**Your task**: An exact copy of the lines, starting at the top of the listing and ending with the line that has "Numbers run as", is the required answer. Pictures are not part of it.

───── Provided material

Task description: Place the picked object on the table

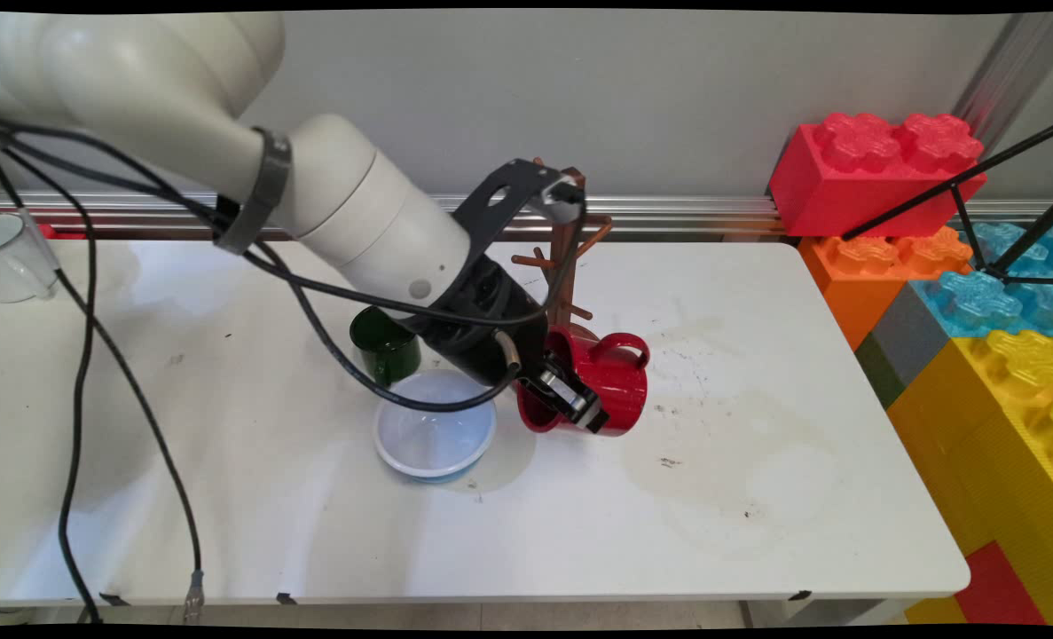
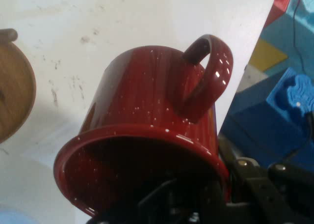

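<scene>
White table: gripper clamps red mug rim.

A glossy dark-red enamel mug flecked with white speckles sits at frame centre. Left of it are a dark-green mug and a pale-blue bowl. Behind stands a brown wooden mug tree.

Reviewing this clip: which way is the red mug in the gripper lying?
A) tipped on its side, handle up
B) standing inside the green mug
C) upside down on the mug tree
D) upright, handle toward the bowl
A: the red mug lies tilted sideways in the gripper, its handle on top.
</scene>
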Motion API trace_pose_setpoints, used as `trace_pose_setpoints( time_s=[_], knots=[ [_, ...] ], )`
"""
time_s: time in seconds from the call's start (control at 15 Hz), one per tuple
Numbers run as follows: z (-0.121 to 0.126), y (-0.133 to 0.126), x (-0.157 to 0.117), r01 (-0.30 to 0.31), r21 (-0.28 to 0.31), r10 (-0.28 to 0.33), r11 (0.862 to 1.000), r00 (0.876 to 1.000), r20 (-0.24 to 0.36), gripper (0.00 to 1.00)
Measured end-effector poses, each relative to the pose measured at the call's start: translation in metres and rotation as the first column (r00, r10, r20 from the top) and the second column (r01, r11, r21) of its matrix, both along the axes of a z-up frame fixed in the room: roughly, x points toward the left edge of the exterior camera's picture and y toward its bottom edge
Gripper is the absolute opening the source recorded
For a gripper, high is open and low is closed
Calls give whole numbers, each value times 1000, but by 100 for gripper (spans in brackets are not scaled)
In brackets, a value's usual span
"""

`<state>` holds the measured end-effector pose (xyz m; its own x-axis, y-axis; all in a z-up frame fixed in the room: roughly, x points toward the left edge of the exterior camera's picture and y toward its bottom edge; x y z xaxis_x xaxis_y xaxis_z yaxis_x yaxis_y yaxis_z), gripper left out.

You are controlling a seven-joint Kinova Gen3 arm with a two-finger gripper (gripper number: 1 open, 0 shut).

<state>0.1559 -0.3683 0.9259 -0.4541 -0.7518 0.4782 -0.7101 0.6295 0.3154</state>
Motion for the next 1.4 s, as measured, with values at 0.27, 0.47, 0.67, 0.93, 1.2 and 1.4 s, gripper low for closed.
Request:
trace_pose_setpoints(
  time_s=[0.27, 0.47, 0.67, 0.93, 1.2, 1.4],
  knots=[
    [12, -1, -14, 42, 7, -43, 999, 997, 65, 0],
    [18, -1, -24, 76, 12, -77, 997, 990, 117, 0],
    [20, -2, -31, 99, 18, -101, 995, 981, 164, 0],
    [18, -3, -41, 135, 29, -138, 990, 964, 227, 0],
    [12, -4, -50, 161, 43, -166, 986, 944, 284, 0],
    [5, -5, -55, 177, 54, -185, 983, 928, 324, 0]
  ],
)
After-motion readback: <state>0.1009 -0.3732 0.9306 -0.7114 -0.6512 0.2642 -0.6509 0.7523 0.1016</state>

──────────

**Answer to this exercise**:
Task description: Place the picked object on the table


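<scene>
White table: gripper clamps red mug rim.

A glossy dark-red enamel mug flecked with white speckles sits at frame centre. Left of it are a dark-green mug and a pale-blue bowl. Behind stands a brown wooden mug tree.

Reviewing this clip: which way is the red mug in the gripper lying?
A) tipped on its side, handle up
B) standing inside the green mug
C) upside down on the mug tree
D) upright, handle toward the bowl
A: the red mug lies tilted sideways in the gripper, its handle on top.
</scene>
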Motion API trace_pose_setpoints, used as `trace_pose_setpoints( time_s=[_], knots=[ [_, ...] ], )`
"""
time_s: time in seconds from the call's start (control at 15 Hz), one per tuple
Numbers run as follows: z (-0.121 to 0.126), y (-0.133 to 0.126), x (-0.157 to 0.117), r01 (-0.30 to 0.31), r21 (-0.28 to 0.31), r10 (-0.28 to 0.33), r11 (0.862 to 1.000), r00 (0.876 to 1.000), r20 (-0.24 to 0.36), gripper (0.00 to 1.00)

The output above is complete as it stands.